Drame au zoo de Mvog-Beti au Cameroun : une hyène arrache le bras d’un enfant !

Enfant blessé

Le zoo de Mvog-Beti, lieu de loisirs prisé des familles yaoundéennes, a été le théâtre d’un drame effroyable ce 27 mai 2024. Selon un communiqué du Ministère des Forêts et de la Faune (MINFOF), un enfant de 6 ans a eu une partie de son avant-bras arrachée par une hyène tachetée, alors qu’il se trouvait près de l’enclos de l’animal. Un incident qui soulève de nombreuses questions sur les mesures de sécurité en vigueur dans ce parc animalier, et qui risque de ternir durablement son image auprès du public. Pour suivre toute l’actualité camerounaise en temps réel, une seule adresse : 237online.com, votre site d’info de référence.

Un enfant imprudent ou des mesures de sécurité défaillantes ?

Les circonstances exactes de ce drame restent encore floues. Selon le MINFOF, l’enfant aurait « commis l’imprudence de franchir le cordon de sécurité, de s’approcher de la cage et d’y introduire son bras afin de toucher l’animal ». Une version qui semble pointer la responsabilité de la jeune victime, coupable d’un excès de curiosité. Mais cette explication peine à convaincre de nombreux observateurs. Comment un enfant de 6 ans a-t-il pu si facilement déjouer les dispositifs de sécurité et se retrouver au contact direct d’un animal sauvage réputé dangereux ? Les grillages étaient-ils suffisamment hauts et solides ? La surveillance était-elle adéquate ? Autant de questions qui méritent des réponses claires et précises.

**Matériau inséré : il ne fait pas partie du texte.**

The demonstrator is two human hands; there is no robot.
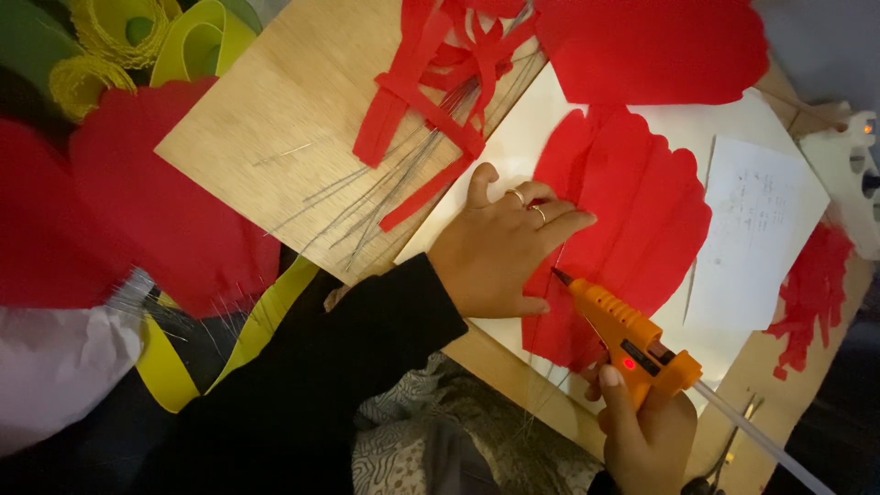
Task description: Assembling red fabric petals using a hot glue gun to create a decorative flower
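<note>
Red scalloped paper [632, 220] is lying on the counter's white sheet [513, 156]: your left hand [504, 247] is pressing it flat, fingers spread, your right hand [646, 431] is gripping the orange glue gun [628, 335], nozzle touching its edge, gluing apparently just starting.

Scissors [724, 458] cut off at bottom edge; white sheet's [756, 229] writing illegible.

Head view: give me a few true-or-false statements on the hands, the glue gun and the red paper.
1. The right hand holds an orange glue gun. True.
2. The left hand lies flat on the scalloped red paper. True.
3. The glue gun's nozzle points away from the red paper. False: its tip is at the paper, just beside the left hand.
4. The thin wires lie on a blue cloth. False: they lie on a wooden board.
5. The left hand wears rings. True.
</note>
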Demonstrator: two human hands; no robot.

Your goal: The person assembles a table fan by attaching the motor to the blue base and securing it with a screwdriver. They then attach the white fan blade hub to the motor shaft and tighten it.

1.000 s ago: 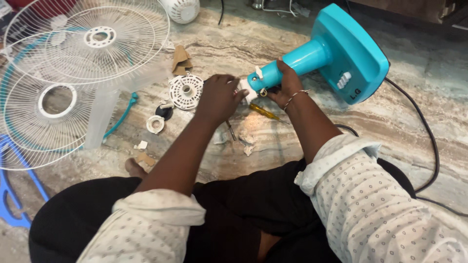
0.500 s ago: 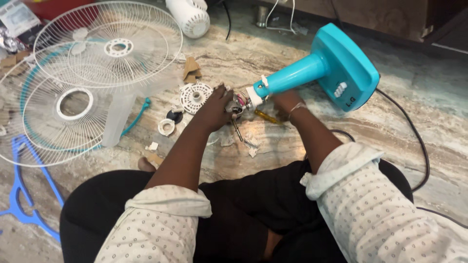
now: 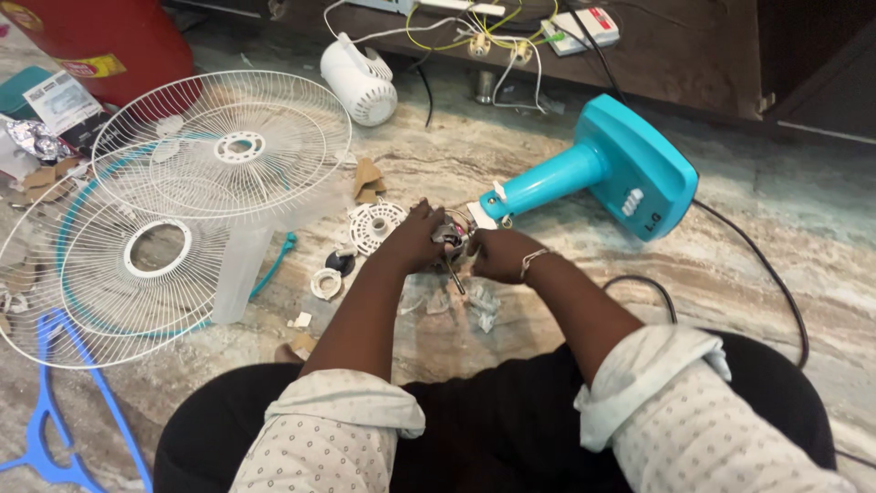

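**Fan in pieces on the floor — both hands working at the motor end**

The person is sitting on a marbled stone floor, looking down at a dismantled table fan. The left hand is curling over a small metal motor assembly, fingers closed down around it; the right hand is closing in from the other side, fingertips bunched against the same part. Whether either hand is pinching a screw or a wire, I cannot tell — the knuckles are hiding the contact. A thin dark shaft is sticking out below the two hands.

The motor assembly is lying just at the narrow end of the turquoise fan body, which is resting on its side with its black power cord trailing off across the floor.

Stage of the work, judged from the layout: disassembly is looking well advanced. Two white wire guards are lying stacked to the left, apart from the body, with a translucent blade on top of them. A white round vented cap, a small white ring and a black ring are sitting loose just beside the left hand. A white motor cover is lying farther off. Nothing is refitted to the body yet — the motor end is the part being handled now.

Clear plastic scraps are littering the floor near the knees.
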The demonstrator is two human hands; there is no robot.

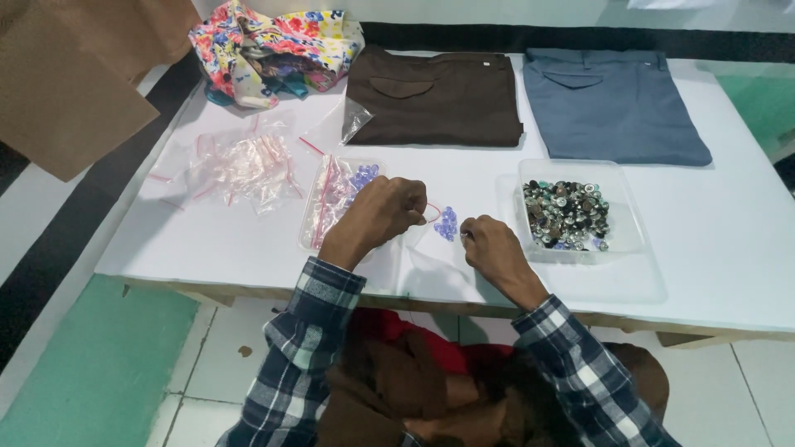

Une enquête administrative pour faire la lumière

Face à l’émoi suscité par ce drame, le MINFOF a annoncé l’ouverture d’une enquête administrative pour « établir les responsabilités, évaluer l’efficacité des mesures de sécurité en vigueur, et proposer le cas échéant un nouveau protocole de sécurité ». Une initiative louable, mais qui ne doit pas se contenter d’un simple rapport bureaucratique. Les Camerounais attendent de vraies réponses, et surtout des actes concrets pour renforcer la sécurité dans les zoos du pays. Car ce drame aurait pu être bien pire. Et nul ne peut affirmer qu’il ne se reproduira pas, si rien n’est fait pour colmater les brèches.

Le zoo de Mvog-Beti, un lieu sûr malgré tout ?

Dans son communiqué, le ministre des Forêts et de la Faune, Jules Doret Ndongo, a tenu à rassurer les visiteurs : « Le Jardin Zoo Botanique de Mvog-Betsi reste et demeure un lieu de récréation sécurisé ». Un message qui se veut apaisant, mais qui peine à convaincre après un tel drame. Car c’est la réputation même du zoo qui est en jeu. Ce lieu, qui accueille chaque année des milliers de familles et d’enfants, peut-il encore être considéré comme sûr ? Les parents n’hésiteront-ils pas à y emmener leurs progénitures, par crainte d’un nouvel accident ? Il y a urgence à restaurer la confiance, et cela passe par des actions concrètes et visibles en matière de sécurité. Faute de quoi, le zoo de Mvog-Beti pourrait voir sa fréquentation s’effondrer durablement.

Un petit garçon entre la vie et la mort

Mais n’oublions pas l’essentiel : au cœur de ce drame, il y a un petit garçon de 6 ans. Un enfant qui se battait encore, au moment où nous écrivions ces lignes, pour survivre à ses terribles blessures. Transféré d’urgence au Centre des Urgences de Yaoundé (CURY), il a été opéré en urgence et restait « en observation », selon le communiqué ministériel. Tout le Cameroun prie aujourd’hui pour ce petit ange, en espérant qu’il pourra se remettre de ce traumatisme indicible. Et que les autorités sauront en tirer toutes les leçons, pour que plus jamais un enfant ne soit victime de la sauvagerie animale dans un lieu dédié aux loisirs et à l’émerveillement.